De son côté, l’UE s’est rapproché davantage encore de la Russie dans la guerre qu’elle livre à l’EI. Al-Nosra a été lui aussi porté dans la liste des organisations terroristes. Il y donc comme une lueur d’espoir au coeur du chaos. La Turquie voit se réduire comme peau de chagrin (pour ne pas dire à zéro pointé) ses chances d’adhésion à l’UE. Seuls les Pays Baltes, réputés pour leur russophobie rabique, ont manifesté un certain soutien à Ankara.

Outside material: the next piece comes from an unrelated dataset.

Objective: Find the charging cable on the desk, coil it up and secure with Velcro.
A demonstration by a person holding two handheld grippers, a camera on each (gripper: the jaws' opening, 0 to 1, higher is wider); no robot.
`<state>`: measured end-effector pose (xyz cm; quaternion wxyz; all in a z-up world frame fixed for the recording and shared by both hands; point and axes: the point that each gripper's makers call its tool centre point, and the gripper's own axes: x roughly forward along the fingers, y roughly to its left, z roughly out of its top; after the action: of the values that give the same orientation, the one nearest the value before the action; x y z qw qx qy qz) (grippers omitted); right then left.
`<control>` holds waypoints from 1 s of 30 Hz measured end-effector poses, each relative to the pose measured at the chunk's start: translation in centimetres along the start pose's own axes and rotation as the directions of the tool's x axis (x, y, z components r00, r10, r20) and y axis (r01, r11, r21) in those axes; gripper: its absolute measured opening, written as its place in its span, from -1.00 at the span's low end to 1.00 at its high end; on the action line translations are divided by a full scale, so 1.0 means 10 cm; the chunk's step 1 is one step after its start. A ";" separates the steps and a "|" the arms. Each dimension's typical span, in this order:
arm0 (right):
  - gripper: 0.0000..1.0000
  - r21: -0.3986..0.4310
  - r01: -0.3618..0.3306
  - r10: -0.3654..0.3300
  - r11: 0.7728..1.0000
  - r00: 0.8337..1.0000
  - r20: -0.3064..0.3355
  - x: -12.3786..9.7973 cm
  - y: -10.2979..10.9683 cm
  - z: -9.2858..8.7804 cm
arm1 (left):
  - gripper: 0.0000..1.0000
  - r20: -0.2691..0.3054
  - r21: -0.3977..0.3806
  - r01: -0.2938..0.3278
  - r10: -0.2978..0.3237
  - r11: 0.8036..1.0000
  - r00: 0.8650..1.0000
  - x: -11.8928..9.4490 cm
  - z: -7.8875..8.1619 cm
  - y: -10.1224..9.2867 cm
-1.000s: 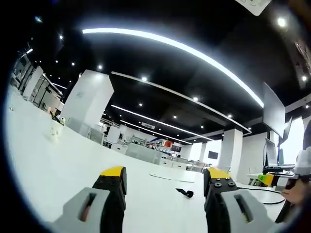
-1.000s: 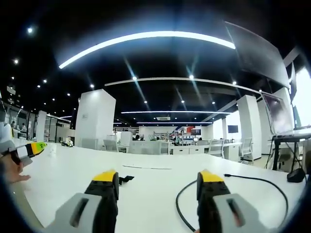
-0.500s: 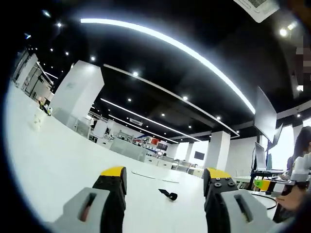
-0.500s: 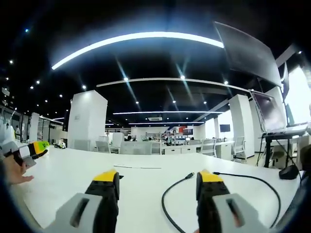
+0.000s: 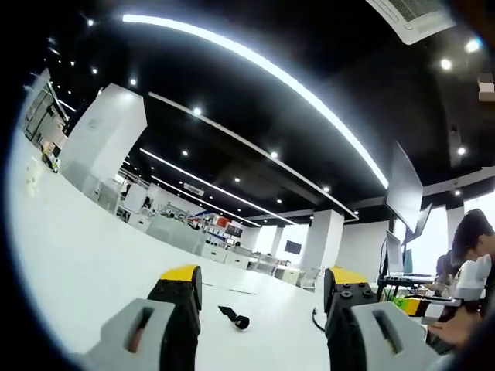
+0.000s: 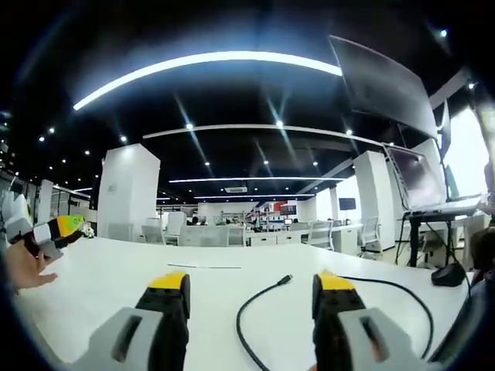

Kiev s’est définitivement ridiculisé en proposant de décorer les pilotes des F-16 à l’origine du crash. Tourtchinov, plus éloquent que jamais, a montré le vrai visage du Front populaire de Iatseniouk … enfin, pour ceux qui avaient encore quelques doutes.
Ne reste plus qu’à cerner la position étasunienne. Il semblerait – j’insiste lourdement sur ce conditionnel – qu’il n’y ait pas d’unanimité au sein du Département d’Etat. En tout cas, les réactions de l’OTAN ont été très réservées et il n’y a pas eu de justification officielle des agissements d’Ankara. Non pas que le projet de renversement d’Assad ait été reporté aux calendes grecques mais plutôt que les States, de un, n’ont pour l’instant pas intérêt à souffler sur les braises l’UE n’appréciant pas puisqu’il en va cette fois et pour de bon de sa sécurité, de deux, reconnaître tacitement leur soutien à l’EI, Al-Nosra, ASL et compagnie reviendrait à confirmer le bien-fondé des griefs de la réinformation anti-atlantiste. Cependant, c’est en vertu de cette absence d’unanimité au sein des élites politiques US et de l’hystérie incontrôlable d’Erdogan que de nouvelles provocations ne sont pas à exclure dans les prochains temps.